**How to complete this task:** Using the listing below, extract each line that has the word "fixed" in it.
_ _ _
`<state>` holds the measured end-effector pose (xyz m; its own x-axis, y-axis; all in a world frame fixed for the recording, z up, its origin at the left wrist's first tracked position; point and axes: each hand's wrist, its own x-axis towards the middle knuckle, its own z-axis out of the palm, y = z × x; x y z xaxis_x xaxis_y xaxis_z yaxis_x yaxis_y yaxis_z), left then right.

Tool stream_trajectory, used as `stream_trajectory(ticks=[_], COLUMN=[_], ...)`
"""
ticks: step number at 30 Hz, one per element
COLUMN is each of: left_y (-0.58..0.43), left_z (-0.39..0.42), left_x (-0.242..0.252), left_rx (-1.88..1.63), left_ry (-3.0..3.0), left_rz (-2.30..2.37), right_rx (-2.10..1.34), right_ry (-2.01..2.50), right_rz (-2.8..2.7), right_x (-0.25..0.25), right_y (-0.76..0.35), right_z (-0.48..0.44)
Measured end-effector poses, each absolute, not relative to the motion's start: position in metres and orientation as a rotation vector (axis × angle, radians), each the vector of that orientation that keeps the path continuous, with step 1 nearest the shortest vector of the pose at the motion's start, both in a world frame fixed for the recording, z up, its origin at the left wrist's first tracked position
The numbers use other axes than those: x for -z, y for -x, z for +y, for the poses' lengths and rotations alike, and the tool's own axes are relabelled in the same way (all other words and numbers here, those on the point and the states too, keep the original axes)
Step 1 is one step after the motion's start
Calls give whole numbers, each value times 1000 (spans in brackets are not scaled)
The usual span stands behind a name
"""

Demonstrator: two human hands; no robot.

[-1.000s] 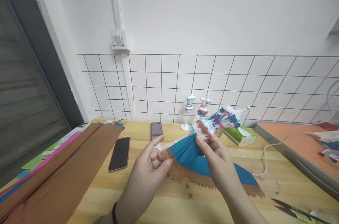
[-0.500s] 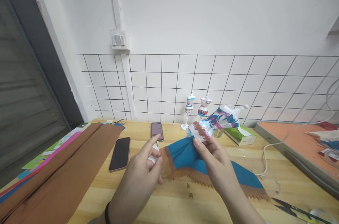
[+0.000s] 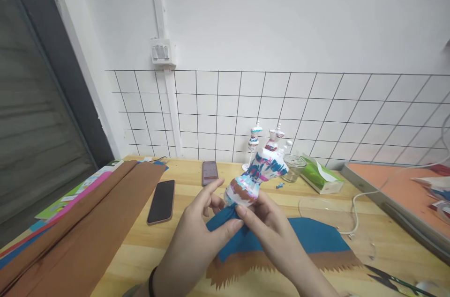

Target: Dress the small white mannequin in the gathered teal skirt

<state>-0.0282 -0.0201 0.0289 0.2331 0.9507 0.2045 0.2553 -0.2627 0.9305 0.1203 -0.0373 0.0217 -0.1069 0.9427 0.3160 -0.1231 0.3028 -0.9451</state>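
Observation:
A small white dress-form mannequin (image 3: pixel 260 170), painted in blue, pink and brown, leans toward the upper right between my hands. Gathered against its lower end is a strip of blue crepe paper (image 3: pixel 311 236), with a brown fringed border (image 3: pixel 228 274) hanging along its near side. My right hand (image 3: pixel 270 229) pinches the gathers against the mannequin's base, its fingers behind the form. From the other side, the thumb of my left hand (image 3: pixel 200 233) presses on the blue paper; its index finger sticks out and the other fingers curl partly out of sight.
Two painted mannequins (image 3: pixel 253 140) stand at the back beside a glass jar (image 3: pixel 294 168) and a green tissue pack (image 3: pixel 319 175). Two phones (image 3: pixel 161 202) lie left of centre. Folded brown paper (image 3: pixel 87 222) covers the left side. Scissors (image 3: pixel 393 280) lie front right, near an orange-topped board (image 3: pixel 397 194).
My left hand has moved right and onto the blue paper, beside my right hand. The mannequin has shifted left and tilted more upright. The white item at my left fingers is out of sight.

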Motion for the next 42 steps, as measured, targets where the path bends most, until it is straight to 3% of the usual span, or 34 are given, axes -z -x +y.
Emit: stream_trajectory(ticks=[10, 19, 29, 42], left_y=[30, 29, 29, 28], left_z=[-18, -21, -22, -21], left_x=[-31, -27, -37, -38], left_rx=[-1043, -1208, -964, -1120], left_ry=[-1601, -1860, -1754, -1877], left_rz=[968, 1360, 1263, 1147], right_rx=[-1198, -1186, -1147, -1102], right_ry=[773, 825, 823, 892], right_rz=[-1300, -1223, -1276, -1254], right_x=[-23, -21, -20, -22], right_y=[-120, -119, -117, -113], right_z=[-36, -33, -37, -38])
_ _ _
**Completed task:**
`<state>` holds the measured end-effector pose (xyz m; its own x-axis, y-axis; all in a world frame fixed for the recording, z up, its origin at the left wrist's first tracked position; point and axes: each hand's wrist, its own x-axis towards the middle knuckle, its own z-axis out of the palm, y = z × x; x y z xaxis_x xaxis_y xaxis_z yaxis_x yaxis_y yaxis_z), left then right.
Measured end-effector poses, each absolute, not relative to the motion's start: position in metres and orientation as a rotation vector (axis × angle, radians), each the vector of that orientation that keeps the path continuous, with step 1 nearest the shortest vector of the pose at the motion's start, both in a world frame fixed for the recording, z up, its origin at the left wrist's first tracked position

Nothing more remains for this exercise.